Jusqu’à présent cette attirance pour un être vivant n’existait pas sur ma planète. Alors que sur ta terre je sais que chaque Charmant est mu par cela.
Utula est en plein culte du leader dénommé Xi. Elle lui voue une immense admiration et estime qu’il est un don venu des astres.
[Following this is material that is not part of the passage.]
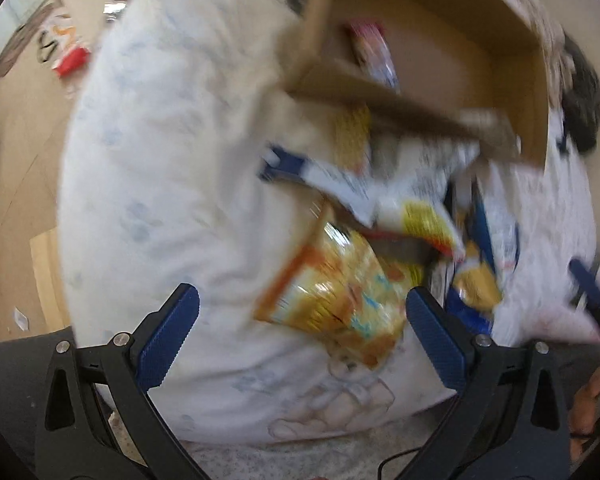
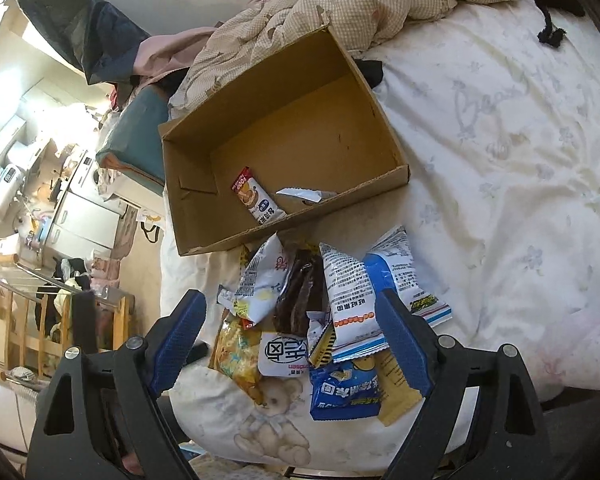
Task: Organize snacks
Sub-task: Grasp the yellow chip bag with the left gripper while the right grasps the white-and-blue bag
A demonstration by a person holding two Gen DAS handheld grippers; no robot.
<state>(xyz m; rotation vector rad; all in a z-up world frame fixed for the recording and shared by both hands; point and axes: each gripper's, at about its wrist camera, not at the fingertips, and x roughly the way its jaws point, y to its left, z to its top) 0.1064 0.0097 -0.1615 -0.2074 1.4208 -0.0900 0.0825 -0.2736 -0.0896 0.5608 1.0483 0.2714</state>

Cette façon de privilégier le peuple chinois sans aucune considération pour ses voisins l’a totalement séduite. Elle admire l’habileté, l’amalgame, le déni, la mauvaise foi, bref elle croit que Xi est porteur d’un message que le ciel, c’est-à-dire nos missives, lui a envoyé. Elle le considère comme un maître à penser. Elle a compris qu’il avait, pour t’épargner, grandement participé à, voire favorisé l’éclosion d’un fléau pour ta terre entière. Sans que cela fasse souffrir ses sujets autant que les autres peuples charmants moins disciplinés. Car lui savait qu’il saurait avec son aura juguler une épidémie très rapidement. Ce Xi a l’autorité qu’il faut pour tout régenter et quoi de plus efficace que des centaines de million de Charmants marchant main dans la main dans la même direction. Xi s’est donné les moyens de réaliser ses projets. Cette pandémie, Utula a compris qu’il en était l’auteur et le grand bénéficiaire : quel talent ! Bref je crains que Utula ne voue un culte un peu trop grand au dirigisme et qu’elle ne se mette en tête d’abandonner son triumvirat pour prendre seule le pouvoir sur le Pays des Deux Lunes. Mais si elle a l’intention de m’épargner les nouveaux délires de construction d’usines que mes Ovoïdes ont prévues pour fabriquer des engins de transport – car il y a saturation d’ondes pour la téléportation – je vais voir son projet d’un très bon œil.
Au fait Utula veut écrire à Xi. Je te transmettrai sa missive avec une petite photo. Tu feras suivre…
Ma chère Gaïa, je vais t’enlacer de mille rubans de pourpre sidérale. Je vais t’envoyer mille caresses de vents galactiques, mille rayons de mon astre béni. J’espère toujours que nous pourrons faire faire un grand chemin à nos peuples pour les rapprocher et les fortifier les uns les autres. La bonne nouvelle serait que ton Xi tombe sous le charme d’Utula. Mais que pourrait-il admirer chez elle ? Je ne pense pas que son physique quoique remarquable puisse vraiment le séduire. Et si l’on considère la soumission de la femelle en Chine – ce qu’Utula n’a pas encore discerné – il est peu probable qu’elle soit longtemps envoutée.